Requirement: Find "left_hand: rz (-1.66" and "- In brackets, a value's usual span" in the records below. Copy the lines holding them and every line between, exactly, and no others.

Extracted data entries:
::::::::::
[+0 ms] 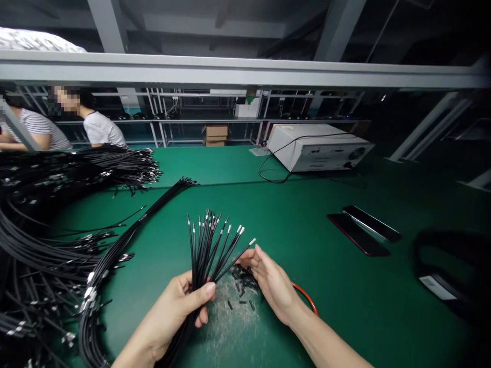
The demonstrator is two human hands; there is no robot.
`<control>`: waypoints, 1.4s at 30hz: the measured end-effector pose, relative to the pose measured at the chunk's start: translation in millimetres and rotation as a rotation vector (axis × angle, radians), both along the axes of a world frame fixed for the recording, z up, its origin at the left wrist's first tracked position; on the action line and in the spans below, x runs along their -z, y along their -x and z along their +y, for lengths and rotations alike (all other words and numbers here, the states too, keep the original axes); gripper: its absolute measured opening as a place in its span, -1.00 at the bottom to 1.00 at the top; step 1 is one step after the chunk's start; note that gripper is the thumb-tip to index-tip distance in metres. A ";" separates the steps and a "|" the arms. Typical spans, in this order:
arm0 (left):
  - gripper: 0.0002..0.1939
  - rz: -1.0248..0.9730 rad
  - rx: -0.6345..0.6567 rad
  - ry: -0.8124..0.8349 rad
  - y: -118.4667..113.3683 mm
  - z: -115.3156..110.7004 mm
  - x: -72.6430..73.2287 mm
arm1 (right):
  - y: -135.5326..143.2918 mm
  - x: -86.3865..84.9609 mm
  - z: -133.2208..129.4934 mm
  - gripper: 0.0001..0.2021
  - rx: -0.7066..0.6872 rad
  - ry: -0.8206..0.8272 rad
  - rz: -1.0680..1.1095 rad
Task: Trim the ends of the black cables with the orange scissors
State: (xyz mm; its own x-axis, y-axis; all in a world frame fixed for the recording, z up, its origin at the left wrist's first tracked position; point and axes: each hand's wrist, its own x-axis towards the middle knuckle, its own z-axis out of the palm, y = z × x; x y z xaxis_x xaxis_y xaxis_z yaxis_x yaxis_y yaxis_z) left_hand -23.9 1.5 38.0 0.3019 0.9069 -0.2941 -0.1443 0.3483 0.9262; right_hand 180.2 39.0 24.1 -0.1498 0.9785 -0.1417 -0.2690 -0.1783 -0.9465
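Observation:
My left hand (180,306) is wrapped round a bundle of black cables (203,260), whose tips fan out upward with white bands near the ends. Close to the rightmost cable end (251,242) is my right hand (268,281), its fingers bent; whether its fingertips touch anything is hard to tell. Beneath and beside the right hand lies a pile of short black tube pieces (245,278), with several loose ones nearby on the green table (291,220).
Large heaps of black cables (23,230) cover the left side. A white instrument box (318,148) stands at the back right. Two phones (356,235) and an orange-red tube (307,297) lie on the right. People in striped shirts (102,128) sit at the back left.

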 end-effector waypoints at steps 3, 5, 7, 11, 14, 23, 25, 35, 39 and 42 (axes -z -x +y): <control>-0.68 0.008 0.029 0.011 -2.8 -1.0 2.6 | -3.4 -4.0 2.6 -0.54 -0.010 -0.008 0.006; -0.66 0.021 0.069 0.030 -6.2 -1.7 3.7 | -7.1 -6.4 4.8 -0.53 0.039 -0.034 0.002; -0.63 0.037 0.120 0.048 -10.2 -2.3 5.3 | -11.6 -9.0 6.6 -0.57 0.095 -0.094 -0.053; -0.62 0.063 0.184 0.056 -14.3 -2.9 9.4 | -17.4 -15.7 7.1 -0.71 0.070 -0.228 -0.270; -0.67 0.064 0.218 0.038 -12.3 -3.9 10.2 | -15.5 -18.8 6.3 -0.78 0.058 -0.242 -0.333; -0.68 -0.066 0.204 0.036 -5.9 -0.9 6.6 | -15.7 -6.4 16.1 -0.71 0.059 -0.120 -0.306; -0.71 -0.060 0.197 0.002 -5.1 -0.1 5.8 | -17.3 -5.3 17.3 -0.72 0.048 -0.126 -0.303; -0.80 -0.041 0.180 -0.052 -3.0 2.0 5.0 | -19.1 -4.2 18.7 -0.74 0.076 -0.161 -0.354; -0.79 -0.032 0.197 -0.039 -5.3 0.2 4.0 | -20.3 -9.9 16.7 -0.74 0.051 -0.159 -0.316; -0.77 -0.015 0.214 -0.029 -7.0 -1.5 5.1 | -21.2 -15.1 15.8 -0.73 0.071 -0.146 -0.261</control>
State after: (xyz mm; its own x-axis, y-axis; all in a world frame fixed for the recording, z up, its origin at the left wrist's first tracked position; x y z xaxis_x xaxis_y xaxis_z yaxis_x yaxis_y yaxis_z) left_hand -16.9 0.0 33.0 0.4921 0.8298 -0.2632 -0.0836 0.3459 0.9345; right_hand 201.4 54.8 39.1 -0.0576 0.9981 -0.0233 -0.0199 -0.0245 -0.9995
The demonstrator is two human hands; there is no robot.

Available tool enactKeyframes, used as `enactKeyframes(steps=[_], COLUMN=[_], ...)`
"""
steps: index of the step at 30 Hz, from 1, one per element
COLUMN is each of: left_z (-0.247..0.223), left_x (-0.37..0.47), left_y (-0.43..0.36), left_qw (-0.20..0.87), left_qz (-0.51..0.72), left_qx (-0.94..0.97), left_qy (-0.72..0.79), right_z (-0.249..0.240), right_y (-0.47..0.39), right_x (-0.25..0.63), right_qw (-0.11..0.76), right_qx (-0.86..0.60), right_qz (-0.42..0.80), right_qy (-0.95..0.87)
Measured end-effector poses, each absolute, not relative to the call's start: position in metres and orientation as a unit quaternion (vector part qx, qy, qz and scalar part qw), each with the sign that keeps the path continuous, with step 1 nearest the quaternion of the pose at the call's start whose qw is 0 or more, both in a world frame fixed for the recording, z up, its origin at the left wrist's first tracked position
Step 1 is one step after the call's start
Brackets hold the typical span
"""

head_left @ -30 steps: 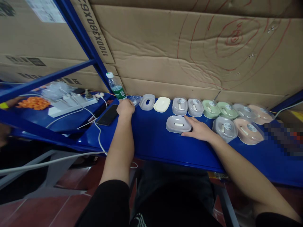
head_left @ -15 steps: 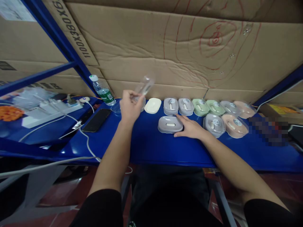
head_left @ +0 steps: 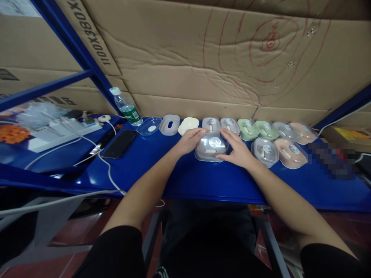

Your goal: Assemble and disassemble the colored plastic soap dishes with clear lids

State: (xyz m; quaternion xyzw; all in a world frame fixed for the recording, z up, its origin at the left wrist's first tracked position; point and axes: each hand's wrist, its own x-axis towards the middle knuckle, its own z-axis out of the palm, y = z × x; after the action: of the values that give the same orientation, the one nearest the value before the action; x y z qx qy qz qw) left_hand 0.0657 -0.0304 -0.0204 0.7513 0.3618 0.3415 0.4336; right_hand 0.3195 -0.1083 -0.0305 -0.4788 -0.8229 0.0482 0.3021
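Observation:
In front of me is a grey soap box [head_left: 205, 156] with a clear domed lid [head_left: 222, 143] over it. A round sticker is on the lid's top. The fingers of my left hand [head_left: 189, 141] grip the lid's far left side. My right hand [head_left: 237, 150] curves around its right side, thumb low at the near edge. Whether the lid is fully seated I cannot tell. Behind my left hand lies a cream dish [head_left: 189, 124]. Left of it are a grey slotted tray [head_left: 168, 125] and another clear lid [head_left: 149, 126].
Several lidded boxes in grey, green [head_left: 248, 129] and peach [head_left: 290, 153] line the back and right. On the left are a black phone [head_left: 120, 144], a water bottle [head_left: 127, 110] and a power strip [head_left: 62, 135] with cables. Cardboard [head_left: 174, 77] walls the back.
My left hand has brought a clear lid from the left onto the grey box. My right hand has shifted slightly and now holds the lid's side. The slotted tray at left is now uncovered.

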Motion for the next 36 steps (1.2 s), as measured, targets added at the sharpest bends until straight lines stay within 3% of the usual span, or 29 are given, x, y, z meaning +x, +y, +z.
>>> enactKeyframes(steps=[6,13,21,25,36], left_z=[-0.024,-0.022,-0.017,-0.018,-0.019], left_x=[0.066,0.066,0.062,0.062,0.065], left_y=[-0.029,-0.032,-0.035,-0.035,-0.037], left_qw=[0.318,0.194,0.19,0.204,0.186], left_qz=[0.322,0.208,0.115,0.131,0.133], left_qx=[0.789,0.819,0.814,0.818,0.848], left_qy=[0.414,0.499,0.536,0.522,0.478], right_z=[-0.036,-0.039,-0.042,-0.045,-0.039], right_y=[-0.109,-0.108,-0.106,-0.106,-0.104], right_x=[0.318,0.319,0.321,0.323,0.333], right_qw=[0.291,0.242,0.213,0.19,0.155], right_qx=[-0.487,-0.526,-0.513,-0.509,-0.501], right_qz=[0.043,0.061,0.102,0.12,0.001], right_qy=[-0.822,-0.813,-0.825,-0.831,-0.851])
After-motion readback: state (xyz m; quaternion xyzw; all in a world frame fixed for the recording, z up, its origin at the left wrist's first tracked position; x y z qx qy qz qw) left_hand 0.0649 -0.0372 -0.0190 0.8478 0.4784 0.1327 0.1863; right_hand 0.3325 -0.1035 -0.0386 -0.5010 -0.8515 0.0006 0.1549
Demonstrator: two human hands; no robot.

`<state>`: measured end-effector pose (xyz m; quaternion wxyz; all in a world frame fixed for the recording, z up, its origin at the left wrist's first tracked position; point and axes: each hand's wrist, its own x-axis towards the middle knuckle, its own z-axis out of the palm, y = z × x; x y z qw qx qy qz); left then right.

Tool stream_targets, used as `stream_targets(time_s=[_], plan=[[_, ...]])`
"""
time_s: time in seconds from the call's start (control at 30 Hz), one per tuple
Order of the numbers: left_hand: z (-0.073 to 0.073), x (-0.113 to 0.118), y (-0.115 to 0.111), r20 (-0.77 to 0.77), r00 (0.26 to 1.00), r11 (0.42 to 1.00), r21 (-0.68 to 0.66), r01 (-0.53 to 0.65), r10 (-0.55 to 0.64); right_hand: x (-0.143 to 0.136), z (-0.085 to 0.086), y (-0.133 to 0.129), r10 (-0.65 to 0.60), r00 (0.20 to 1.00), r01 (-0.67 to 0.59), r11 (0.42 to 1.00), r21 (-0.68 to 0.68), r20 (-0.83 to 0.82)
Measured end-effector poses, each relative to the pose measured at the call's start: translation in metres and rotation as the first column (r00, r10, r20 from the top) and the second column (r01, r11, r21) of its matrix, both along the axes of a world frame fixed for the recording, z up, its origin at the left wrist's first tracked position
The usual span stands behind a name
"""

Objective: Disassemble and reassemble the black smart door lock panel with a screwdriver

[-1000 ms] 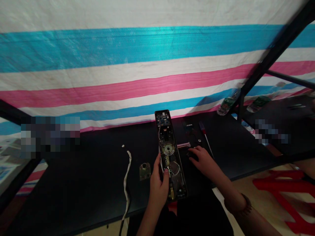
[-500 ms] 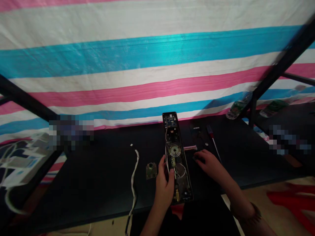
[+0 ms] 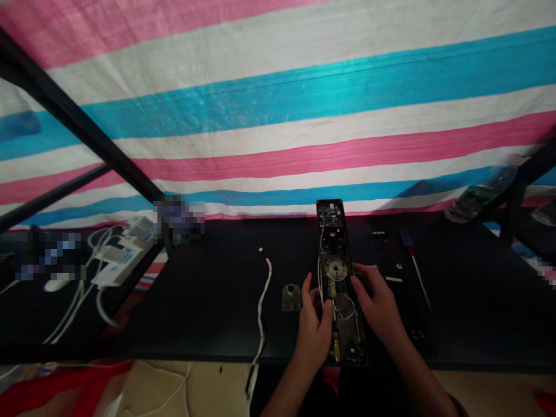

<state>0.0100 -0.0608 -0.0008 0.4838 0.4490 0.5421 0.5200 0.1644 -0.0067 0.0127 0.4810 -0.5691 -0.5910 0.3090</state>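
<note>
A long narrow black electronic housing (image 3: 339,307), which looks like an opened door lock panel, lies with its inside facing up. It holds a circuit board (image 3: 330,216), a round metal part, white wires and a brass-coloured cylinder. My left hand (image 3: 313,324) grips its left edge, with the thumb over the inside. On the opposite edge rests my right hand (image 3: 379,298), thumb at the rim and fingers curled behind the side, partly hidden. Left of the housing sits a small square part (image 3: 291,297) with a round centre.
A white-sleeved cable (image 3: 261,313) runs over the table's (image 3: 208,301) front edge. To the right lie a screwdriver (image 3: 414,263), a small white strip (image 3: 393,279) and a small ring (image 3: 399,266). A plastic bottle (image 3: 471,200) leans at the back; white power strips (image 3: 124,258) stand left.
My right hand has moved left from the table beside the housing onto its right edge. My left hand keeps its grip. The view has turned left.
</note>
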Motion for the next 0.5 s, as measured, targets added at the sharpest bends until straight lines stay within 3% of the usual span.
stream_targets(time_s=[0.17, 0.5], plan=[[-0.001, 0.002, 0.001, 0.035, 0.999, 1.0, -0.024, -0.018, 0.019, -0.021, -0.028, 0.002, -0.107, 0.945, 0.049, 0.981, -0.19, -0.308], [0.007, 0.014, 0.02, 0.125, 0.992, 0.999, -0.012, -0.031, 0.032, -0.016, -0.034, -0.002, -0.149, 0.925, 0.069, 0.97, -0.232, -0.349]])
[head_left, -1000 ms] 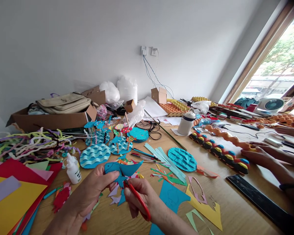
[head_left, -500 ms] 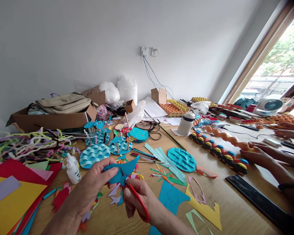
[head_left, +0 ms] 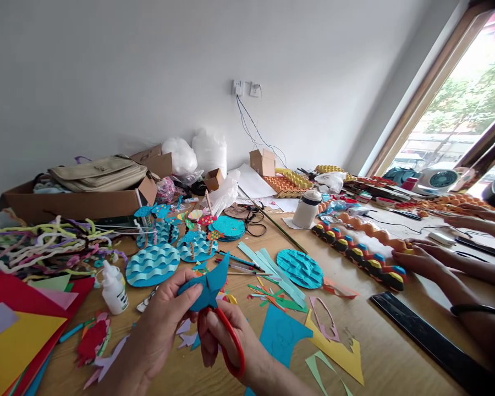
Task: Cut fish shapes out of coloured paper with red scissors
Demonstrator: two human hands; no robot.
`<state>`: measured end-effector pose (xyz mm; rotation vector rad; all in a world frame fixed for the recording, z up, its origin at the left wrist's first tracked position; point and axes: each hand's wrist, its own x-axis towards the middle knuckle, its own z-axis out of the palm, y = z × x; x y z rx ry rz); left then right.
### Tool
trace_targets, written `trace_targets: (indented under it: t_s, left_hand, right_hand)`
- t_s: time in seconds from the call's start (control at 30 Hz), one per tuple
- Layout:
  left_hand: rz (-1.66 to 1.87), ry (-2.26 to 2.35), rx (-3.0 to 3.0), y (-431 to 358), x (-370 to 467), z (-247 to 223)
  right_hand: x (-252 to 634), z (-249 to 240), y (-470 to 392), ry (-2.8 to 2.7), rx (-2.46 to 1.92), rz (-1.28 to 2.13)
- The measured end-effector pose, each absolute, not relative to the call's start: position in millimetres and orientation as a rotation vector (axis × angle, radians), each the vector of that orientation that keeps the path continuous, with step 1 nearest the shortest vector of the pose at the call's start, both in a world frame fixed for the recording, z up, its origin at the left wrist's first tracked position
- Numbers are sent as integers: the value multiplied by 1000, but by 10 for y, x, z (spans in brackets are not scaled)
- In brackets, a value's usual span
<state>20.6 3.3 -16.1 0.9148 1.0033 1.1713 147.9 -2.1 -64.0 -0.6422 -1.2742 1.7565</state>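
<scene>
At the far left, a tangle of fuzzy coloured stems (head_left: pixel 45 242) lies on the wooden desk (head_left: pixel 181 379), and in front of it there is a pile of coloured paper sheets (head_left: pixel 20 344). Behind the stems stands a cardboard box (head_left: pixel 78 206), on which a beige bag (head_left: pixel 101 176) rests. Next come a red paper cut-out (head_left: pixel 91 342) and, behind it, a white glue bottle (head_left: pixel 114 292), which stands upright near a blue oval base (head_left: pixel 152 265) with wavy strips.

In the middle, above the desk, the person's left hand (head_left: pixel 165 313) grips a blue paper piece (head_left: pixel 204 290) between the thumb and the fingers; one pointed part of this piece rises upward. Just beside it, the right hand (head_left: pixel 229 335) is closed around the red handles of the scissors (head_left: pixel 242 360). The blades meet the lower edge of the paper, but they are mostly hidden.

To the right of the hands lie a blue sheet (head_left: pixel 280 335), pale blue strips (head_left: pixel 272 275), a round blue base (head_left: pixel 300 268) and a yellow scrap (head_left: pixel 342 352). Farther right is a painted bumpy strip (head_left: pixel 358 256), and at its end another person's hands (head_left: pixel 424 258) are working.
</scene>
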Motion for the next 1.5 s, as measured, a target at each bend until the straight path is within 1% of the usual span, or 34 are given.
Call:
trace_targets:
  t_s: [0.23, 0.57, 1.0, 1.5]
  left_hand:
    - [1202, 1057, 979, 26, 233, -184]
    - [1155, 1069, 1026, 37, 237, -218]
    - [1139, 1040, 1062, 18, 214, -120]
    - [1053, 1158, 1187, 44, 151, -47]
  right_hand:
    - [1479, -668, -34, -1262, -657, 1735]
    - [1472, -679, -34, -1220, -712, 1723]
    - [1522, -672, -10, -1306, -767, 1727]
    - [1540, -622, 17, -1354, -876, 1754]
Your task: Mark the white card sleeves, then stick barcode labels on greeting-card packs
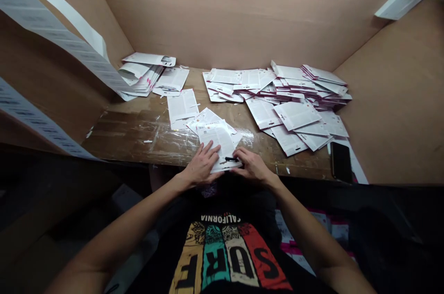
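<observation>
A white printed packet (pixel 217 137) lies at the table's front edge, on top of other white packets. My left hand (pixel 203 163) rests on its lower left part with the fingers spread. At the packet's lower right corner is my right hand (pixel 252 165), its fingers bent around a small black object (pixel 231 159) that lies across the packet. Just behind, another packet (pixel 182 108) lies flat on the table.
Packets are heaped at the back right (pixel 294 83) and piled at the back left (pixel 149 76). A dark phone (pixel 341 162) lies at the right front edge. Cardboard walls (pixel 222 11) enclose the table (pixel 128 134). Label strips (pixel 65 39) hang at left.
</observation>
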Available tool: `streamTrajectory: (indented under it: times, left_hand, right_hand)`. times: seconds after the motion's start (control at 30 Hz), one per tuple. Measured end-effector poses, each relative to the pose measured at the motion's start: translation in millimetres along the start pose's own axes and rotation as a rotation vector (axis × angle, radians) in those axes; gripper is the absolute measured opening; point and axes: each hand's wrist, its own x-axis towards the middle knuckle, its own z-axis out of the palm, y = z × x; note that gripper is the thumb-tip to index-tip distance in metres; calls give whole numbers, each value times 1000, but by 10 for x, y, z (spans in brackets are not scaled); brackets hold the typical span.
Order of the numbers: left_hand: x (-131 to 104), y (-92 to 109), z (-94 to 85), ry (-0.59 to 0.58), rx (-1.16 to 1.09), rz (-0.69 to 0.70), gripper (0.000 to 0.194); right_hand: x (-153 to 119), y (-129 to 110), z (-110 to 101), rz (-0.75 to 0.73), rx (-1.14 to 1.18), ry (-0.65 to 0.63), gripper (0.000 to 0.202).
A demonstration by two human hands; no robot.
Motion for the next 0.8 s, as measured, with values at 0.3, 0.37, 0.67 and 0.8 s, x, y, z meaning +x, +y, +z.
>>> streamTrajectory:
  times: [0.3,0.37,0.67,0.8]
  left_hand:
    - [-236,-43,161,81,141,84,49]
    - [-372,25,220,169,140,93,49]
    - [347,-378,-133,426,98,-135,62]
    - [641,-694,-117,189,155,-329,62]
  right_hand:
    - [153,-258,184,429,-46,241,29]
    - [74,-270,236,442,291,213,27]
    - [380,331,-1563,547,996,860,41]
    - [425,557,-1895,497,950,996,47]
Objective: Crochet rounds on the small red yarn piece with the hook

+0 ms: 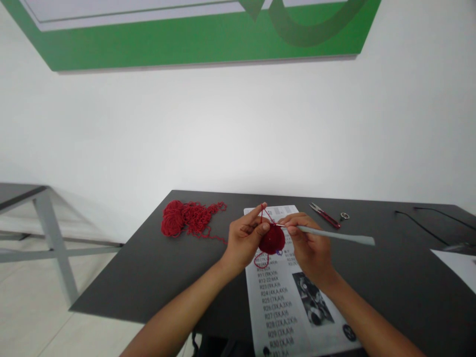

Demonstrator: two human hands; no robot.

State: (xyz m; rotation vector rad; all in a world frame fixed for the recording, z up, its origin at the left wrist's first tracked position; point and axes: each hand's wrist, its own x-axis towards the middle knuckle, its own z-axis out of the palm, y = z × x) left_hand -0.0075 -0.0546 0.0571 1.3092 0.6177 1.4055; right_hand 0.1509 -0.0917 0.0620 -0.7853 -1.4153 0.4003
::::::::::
Response for this exercise:
  left_hand: rz (-1.66 to 1.87), ry (-2.26 to 2.35), rx (-3.0 to 3.0), y (-431 to 358), x (-370 to 467), z (-247 to 223)
  right_hand: x (-252 to 634), z (-249 to 240), y (-470 to 392), ry (-2.8 to 2.7), rx (-2.46 to 1.92), rz (-1.28 to 2.13)
- The measured end-effector pose, each absolute, not relative to the call's start: position in millimetres and orientation as a rotation vector (axis × angle, radians), each the vector of that orientation that keeps the path continuous, with step 1 nearest the shortest vector of the pose at the call's start, both in a world frame fixed for the recording, z up, its origin at the left wrist's first tracked position
- Numbers are sent as integers: the value multiplied by 1000, but by 10 for y, x, z (spans in brackets are not scaled)
- In brackets, a value's usual span

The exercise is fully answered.